• _The problem_: Locate every line below that contains the word "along" and copy it.

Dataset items
Segment Open

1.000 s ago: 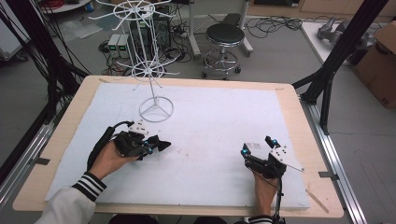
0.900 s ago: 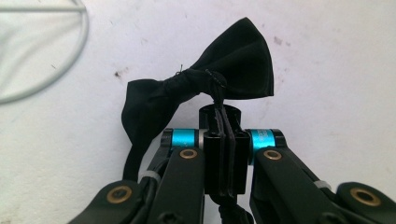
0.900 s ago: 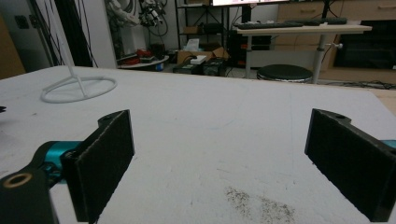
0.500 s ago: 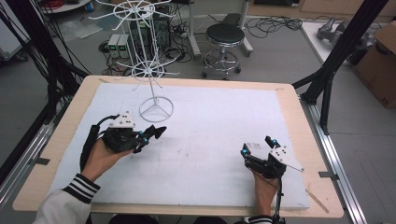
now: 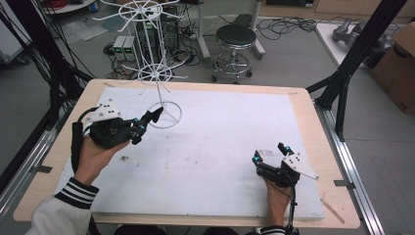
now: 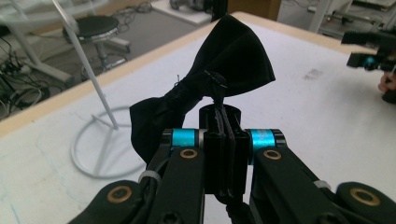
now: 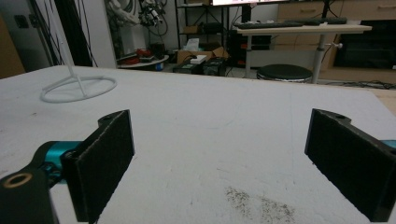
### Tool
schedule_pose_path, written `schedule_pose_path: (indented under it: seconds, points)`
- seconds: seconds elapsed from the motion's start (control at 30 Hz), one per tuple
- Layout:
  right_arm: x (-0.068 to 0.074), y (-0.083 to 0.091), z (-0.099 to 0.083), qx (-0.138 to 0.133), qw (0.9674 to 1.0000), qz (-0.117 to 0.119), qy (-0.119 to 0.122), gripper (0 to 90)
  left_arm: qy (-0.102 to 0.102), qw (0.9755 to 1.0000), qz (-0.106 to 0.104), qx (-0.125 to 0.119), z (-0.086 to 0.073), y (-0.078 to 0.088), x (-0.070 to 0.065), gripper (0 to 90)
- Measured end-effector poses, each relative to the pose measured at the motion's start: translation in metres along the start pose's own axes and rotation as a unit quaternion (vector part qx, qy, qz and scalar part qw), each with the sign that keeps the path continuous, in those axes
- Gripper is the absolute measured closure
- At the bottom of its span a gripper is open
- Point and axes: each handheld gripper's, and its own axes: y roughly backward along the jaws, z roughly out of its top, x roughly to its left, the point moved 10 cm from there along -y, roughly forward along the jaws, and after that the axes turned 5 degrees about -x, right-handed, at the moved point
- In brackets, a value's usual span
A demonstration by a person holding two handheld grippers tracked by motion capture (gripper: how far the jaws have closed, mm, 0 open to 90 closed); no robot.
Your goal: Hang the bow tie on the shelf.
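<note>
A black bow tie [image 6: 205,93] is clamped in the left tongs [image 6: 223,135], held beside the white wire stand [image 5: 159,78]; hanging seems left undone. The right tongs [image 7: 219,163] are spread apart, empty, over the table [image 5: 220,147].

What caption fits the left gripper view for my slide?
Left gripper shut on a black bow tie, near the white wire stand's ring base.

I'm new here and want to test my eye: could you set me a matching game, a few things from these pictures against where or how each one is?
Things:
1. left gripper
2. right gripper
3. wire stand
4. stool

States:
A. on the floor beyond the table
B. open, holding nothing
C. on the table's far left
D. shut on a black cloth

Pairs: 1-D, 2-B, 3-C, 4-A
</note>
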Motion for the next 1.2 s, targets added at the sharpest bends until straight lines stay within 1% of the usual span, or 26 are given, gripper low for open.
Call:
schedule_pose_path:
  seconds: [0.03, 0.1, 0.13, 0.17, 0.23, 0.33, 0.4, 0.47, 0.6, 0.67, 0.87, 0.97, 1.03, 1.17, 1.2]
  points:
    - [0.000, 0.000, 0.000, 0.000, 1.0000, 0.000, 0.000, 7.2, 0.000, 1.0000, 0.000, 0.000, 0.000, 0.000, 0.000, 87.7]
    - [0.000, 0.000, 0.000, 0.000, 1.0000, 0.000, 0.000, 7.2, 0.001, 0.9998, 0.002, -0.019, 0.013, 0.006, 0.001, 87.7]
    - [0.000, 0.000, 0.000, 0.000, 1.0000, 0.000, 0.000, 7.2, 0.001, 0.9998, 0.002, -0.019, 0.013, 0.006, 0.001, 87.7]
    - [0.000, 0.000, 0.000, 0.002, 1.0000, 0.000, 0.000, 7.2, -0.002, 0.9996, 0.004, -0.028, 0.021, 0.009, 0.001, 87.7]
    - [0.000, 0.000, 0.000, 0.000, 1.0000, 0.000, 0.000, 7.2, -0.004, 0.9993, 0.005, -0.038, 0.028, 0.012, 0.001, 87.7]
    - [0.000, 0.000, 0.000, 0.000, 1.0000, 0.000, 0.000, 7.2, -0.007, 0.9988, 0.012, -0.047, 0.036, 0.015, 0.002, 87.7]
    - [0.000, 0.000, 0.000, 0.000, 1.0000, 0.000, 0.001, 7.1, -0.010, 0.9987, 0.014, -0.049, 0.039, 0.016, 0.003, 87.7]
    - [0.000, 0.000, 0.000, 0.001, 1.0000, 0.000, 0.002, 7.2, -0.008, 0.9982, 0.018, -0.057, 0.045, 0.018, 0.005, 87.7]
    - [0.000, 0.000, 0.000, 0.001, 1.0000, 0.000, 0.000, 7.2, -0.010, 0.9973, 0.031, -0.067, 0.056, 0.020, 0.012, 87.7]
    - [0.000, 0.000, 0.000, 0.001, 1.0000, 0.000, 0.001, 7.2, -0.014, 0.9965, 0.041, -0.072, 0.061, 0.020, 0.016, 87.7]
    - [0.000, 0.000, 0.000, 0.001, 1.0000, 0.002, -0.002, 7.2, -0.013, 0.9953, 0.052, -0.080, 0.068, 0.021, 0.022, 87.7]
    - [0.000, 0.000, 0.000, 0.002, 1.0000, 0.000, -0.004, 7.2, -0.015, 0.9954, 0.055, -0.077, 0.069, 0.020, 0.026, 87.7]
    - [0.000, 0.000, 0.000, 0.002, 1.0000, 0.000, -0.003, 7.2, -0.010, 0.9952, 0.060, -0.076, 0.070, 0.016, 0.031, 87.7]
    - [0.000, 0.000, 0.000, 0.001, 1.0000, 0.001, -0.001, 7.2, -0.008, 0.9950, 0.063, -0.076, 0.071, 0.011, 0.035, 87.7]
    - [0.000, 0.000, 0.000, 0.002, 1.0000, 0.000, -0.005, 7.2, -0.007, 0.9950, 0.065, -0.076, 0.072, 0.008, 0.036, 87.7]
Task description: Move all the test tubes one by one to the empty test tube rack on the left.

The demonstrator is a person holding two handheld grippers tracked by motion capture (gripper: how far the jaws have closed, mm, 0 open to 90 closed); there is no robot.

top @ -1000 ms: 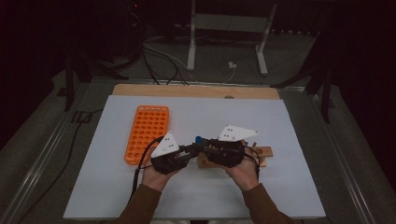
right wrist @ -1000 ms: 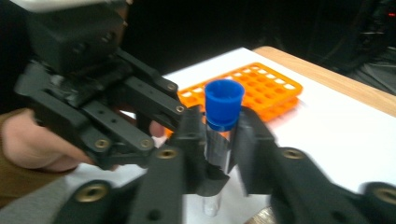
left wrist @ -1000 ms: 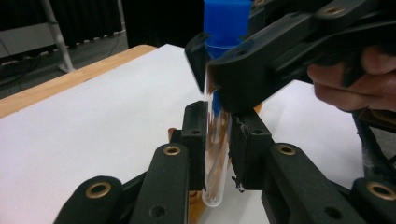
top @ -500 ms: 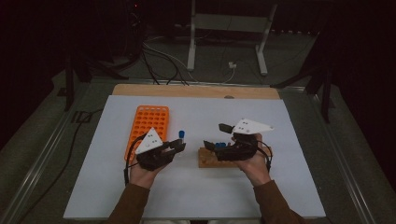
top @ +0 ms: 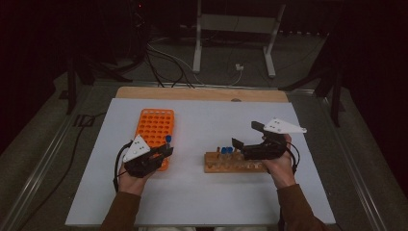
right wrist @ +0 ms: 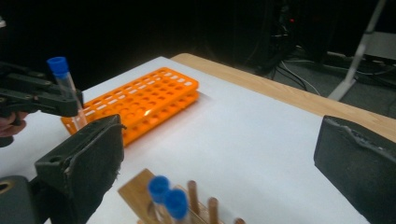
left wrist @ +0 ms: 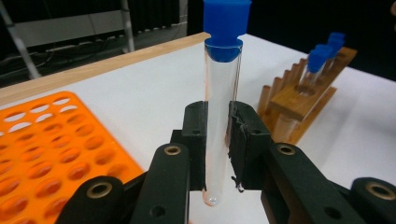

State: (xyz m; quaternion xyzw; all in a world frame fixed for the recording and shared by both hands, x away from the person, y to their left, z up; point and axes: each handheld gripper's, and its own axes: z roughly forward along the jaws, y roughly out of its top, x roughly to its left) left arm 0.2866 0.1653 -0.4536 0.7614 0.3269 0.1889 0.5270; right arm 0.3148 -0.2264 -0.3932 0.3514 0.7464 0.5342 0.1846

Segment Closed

• _Response to this exercise_:
- Measured end-effector poses, each relative to the pose measured at the motion's start: translation in metres along the start pose's own axes and rotation as a unit quaternion (vector part qx, qy, qz and scalar part qw), each with the sign that keeps the path continuous, in those axes
- Point and axes: each handheld gripper's, and its own axes: y roughly backward along the jaws, z roughly out of its top, x roughly to its left, the point moved 10 cm from there along -y, roughly forward along the jaws, and after that the axes turned 5 degrees about -x, right-handed, at the moved point
State: (xyz m; quaternion xyzw; all in a world frame fixed for the recording and shared by both hands, x away from the person, y to their left, z up; point and axes: each handheld gripper's, and its own axes: z roughly forward along the jaws, y roughly out of its top, x roughly to its left) left arm 0.2866 0.1653 -0.4536 0.7614 0.3269 0.1889 0.5270; right arm 0.3148 -0.2264 -0.3932 0.3514 0.7464 0.5342 0.1846

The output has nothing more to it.